--- Data segment ---

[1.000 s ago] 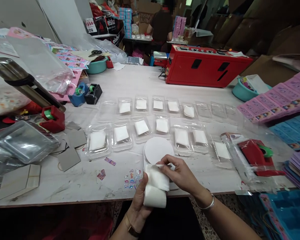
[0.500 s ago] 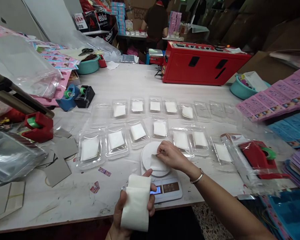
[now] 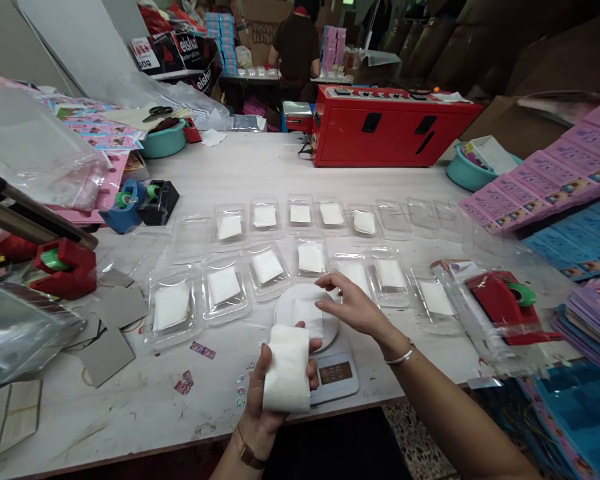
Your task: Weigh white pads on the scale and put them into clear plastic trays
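Note:
My left hand (image 3: 265, 393) is closed around a stack of white square sheets (image 3: 286, 368), held upright at the table's front edge. My right hand (image 3: 353, 308) hovers open, fingers spread, just over the round white pan of a small digital scale (image 3: 330, 363). One white sheet (image 3: 307, 313) lies on that pan, apart from my fingers. Beyond the scale stand two rows of clear plastic blister trays (image 3: 223, 287), most holding a white square; the far right ones (image 3: 420, 215) are empty.
A red machine (image 3: 385, 127) stands at the back. Red tape dispensers sit at left (image 3: 63, 267) and right (image 3: 505, 300); blue and black ones (image 3: 140, 197) at left. Pink and blue card sheets (image 3: 545, 180) lie right. Grey cardboard squares (image 3: 110, 333) lie left. A person works at a far table (image 3: 293, 47).
My right hand took a sheet from the stack, laid it on the scale pan and let go, now lifting with fingers open. The left hand keeps the stack.

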Demonstrator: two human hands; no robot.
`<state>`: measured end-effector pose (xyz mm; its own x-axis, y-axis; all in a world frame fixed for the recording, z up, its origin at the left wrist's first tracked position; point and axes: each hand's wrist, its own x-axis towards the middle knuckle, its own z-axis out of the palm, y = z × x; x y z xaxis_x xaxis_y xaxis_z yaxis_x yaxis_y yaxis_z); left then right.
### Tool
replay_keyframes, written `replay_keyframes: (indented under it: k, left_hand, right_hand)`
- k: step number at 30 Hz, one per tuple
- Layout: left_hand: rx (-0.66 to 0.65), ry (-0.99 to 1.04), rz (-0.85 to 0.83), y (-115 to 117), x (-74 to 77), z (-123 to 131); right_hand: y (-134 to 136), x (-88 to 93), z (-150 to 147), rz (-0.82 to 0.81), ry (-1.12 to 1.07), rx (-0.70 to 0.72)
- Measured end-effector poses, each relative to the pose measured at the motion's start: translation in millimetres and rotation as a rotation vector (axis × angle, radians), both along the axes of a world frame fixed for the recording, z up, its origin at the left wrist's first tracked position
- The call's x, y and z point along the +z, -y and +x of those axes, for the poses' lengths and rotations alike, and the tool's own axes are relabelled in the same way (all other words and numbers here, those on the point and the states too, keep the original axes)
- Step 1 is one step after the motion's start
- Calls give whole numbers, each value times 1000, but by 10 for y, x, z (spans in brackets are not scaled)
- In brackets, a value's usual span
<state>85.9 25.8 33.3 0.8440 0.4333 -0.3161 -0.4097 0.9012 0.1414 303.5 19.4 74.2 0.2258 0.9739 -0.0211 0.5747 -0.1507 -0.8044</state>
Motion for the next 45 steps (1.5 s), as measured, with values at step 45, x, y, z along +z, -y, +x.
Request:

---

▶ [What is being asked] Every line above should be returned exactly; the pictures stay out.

▶ [Task response]
[1.000 s ago] 
[0.500 s ago] 
[now] 
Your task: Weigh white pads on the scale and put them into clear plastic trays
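Note:
My left hand (image 3: 265, 393) is closed around a stack of white square sheets (image 3: 286, 368), held upright at the table's front edge. My right hand (image 3: 353, 308) hovers open, fingers spread, just over the round white pan of a small digital scale (image 3: 330, 363). One white sheet (image 3: 307, 313) lies on that pan, apart from my fingers. Beyond the scale stand two rows of clear plastic blister trays (image 3: 223, 287), most holding a white square; the far right ones (image 3: 420, 215) are empty.
A red machine (image 3: 385, 127) stands at the back. Red tape dispensers sit at left (image 3: 63, 267) and right (image 3: 505, 300); blue and black ones (image 3: 140, 197) at left. Pink and blue card sheets (image 3: 545, 180) lie right. Grey cardboard squares (image 3: 110, 333) lie left. A person works at a far table (image 3: 293, 47).
My right hand took a sheet from the stack, laid it on the scale pan and let go, now lifting with fingers open. The left hand keeps the stack.
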
Demonstrator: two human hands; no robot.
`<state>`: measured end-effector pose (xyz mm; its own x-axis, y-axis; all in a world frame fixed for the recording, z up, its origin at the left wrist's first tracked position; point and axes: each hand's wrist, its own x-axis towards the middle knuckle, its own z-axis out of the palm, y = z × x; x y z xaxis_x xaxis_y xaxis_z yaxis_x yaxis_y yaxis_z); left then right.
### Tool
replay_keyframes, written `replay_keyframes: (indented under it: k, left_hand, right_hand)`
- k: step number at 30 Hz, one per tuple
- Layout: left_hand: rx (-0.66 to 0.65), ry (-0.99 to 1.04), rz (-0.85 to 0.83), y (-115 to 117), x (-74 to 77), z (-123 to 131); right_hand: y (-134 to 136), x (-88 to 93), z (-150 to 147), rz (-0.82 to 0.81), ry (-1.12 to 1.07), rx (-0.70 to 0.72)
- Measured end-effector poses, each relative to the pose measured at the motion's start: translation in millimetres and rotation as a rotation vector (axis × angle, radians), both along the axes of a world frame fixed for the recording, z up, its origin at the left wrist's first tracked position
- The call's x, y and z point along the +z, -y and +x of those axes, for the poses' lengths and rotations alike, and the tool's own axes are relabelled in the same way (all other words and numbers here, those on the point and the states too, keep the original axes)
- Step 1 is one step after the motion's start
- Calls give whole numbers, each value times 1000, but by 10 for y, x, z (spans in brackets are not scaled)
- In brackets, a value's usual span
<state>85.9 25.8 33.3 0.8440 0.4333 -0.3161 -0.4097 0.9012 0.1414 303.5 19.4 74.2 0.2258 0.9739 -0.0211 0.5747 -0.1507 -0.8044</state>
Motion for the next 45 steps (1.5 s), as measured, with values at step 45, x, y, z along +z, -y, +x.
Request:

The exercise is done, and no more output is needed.